Data extract
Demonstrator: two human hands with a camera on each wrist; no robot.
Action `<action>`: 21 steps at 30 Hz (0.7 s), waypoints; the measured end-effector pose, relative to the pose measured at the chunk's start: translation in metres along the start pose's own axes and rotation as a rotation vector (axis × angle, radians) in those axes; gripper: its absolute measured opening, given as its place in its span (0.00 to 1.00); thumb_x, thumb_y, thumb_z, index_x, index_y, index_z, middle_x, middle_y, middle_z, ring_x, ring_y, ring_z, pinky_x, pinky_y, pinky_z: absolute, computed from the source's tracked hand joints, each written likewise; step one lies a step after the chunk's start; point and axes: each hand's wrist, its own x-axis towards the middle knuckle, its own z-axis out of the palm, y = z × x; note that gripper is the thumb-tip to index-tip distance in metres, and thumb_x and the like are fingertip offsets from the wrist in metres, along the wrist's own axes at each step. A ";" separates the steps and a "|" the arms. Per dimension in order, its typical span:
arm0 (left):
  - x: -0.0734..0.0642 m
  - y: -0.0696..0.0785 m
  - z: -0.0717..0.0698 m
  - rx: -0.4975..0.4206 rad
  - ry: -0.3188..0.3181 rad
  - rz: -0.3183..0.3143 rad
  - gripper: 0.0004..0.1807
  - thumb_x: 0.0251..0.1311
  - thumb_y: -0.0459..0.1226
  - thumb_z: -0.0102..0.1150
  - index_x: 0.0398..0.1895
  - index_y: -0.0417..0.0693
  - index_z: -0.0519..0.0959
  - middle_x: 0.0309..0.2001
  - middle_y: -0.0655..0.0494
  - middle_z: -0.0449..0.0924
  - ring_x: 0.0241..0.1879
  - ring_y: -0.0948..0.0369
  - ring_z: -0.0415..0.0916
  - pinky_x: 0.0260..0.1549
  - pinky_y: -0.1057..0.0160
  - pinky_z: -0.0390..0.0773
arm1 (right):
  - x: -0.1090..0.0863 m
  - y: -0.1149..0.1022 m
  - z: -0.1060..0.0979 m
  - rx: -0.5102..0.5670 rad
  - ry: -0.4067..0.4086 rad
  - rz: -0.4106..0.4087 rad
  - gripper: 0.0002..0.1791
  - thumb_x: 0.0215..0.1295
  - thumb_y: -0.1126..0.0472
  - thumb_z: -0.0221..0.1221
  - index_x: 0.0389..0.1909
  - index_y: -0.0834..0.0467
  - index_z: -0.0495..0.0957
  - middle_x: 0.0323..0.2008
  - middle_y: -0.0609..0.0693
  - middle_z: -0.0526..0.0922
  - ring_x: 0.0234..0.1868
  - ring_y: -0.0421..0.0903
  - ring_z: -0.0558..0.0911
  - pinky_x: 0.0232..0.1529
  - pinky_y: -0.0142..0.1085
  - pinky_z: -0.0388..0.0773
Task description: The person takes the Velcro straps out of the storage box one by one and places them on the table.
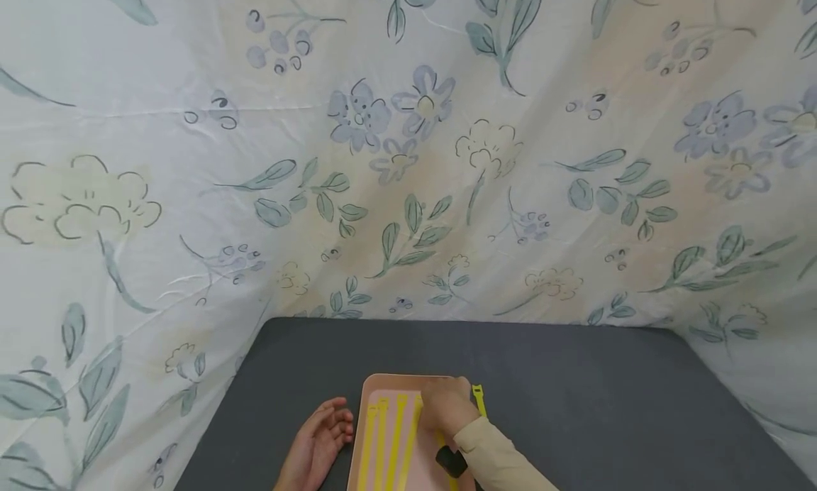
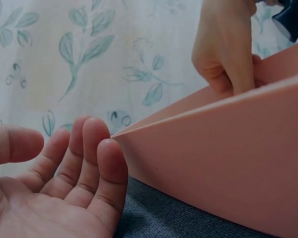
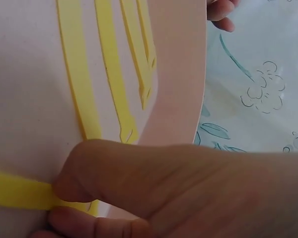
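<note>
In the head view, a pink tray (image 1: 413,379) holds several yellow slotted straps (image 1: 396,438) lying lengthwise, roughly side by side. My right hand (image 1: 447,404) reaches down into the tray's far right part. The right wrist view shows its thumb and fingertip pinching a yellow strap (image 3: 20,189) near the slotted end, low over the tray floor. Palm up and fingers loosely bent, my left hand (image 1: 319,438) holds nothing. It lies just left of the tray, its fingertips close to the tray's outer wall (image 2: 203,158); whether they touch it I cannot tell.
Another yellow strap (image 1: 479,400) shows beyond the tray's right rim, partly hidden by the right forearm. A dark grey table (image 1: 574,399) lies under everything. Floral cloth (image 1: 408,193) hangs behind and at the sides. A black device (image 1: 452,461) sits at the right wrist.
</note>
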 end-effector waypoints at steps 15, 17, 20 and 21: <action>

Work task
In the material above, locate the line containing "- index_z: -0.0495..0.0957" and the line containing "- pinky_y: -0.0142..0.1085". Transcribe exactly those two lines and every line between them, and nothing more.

Answer below
  - index_z: -0.0495..0.0957
  - middle_x: 0.0323..0.2008
  - middle_y: -0.0609..0.0693
  - middle_z: -0.0526..0.0922
  - ring_x: 0.0234..0.1868
  - ring_y: -0.0421..0.0903
  - ring_z: -0.0558..0.0911
  - pinky_x: 0.0232..0.1529
  - pinky_y: -0.0142..0.1085

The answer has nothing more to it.